> Exercise
Copy the records below exactly as they stand. Leave out the pictures.
*** Material for this task ***
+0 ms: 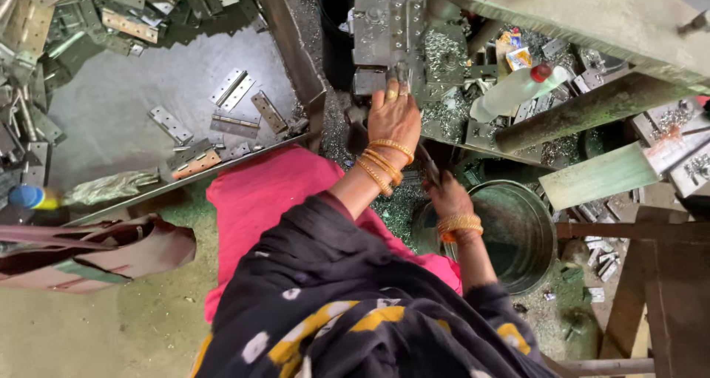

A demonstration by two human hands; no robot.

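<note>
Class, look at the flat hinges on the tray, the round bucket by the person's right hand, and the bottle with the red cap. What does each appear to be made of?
Hinges: apparently bare steel, grey and dully reflective. Bucket: seemingly sheet metal, with a greyish-green sheen and a thin rolled rim. Bottle: probably plastic, translucent white with a red cap.

Small grey metal piece [400, 73] lay upper centre of the frame, on the dark steel press block [379, 27], pinched at its near edge. A thin dark metal piece [430, 167] sat centre frame, tilted, above the round metal tub [538, 223].
</note>
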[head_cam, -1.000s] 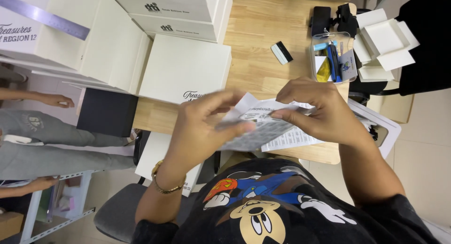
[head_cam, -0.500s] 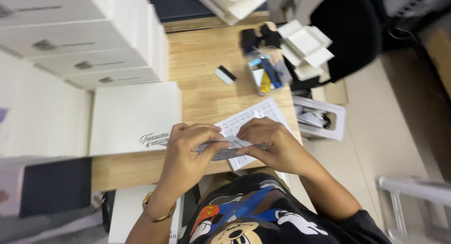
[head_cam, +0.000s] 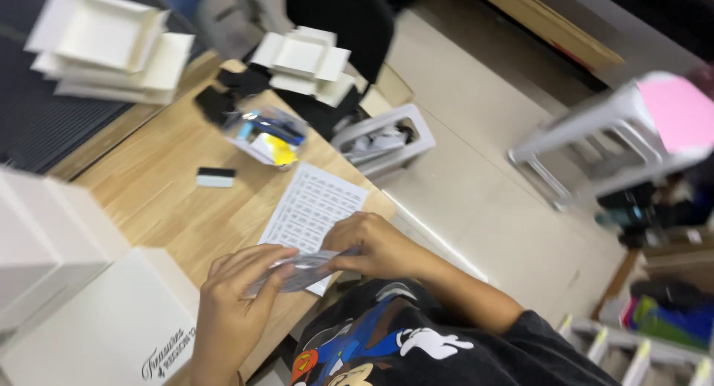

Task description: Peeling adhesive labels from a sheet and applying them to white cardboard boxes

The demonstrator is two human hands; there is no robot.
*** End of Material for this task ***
> Response box
+0 ms: 

A demonstration by two human hands; no robot.

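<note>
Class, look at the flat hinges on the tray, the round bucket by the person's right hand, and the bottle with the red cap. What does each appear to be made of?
Hinges: apparently bare steel, grey and dully reflective. Bucket: seemingly sheet metal, with a greyish-green sheen and a thin rolled rim. Bottle: probably plastic, translucent white with a red cap.

Small grey metal piece [400, 73] lay upper centre of the frame, on the dark steel press block [379, 27], pinched at its near edge. A thin dark metal piece [430, 167] sat centre frame, tilted, above the round metal tub [538, 223].
</note>
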[head_cam, -1.000s] 
[head_cam, -0.500s] 
[head_cam, +0.000s] 

Task description: Peeling adhesive labels from a sheet and applying them to white cardboard boxes

The demonstrator is two human hands; there is no robot.

No further work is required for this exercise.